- Born: 18 March 1923 Brandýs nad Orlicí, Czechoslovakia
- Died: 5 December 1984 (aged 61) Prague, Czechoslovakia
- Known for: Illustration, painting, writing

= Jaromír Zápal =

Jaromír Zápal (18 March 1923 – 5 December 1984) was a Czech illustrator, painter and writer. He is mainly known as an illustrator of children books.

==Life and career==
Zápal was born on 18 March 1923 in Brandýs nad Orlicí. He studied at the Academy of Arts, Architecture and Design in Prague.
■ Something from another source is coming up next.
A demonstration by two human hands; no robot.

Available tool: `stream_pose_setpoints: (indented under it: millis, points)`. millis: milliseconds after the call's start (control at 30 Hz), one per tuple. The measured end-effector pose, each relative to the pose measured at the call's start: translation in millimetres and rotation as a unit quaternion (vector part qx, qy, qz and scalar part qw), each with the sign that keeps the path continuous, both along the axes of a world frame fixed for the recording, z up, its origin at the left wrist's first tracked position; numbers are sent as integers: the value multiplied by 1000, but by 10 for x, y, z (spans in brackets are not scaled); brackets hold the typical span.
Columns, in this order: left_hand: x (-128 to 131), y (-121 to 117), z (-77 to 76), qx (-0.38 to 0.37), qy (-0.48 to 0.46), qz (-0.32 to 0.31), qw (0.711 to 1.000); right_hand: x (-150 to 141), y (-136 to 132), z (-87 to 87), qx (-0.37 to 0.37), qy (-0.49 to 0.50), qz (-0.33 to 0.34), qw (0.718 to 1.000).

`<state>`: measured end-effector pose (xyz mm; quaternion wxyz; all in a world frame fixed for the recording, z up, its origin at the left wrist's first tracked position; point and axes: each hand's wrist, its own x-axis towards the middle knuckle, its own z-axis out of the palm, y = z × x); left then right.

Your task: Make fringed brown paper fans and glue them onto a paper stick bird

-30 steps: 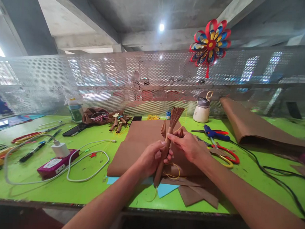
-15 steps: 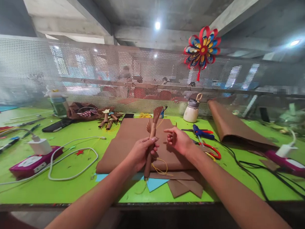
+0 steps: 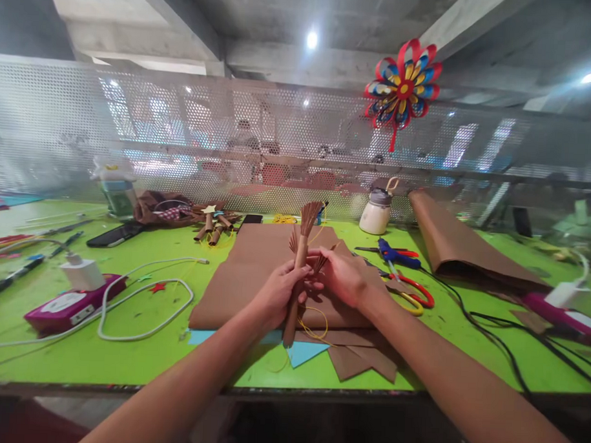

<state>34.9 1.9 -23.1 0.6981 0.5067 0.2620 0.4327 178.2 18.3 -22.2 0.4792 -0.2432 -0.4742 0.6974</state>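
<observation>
Green tabletop [image 3: 126,364] spreads beneath the brown tube [image 3: 301,253], a perforated screen [image 3: 279,127] behind.

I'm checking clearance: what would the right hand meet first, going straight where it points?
The right hand would probably meet the brown tube in the left hand first; they may be touching.

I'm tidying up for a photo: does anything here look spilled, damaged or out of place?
No clear spill or damage. The white cable sprawls in a loose loop, its free connector plugged into nothing, and brown paper pieces jut askew toward the person.
</observation>
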Motion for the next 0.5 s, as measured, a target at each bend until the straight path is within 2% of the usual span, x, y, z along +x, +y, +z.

Later he worked as a graphics art editor for publishing houses Státní nakladatelství dětské knihy (SNDK), which in 1969 became Albatros, publishers for children and youth, i. e. specializing on children and youth literature. Among his most known works are the rendition of Winnie the Pooh (first published in 1958) and illustrations for the Neznaika trilogy by Nikolai Nosov (first published in 1957, 1961 and 1976). Zápal also wrote and illustrated several child books (the last being published posthumously in 1986).

==Literature==
- František Holešovský, Blanka Stehlíková, Luboš Hlaváček: Čeští ilustrátoři v současné knize pro děti a mládež (Czech illustrators in contemporary literature for children and the youth), Albatros, Prague, 1989.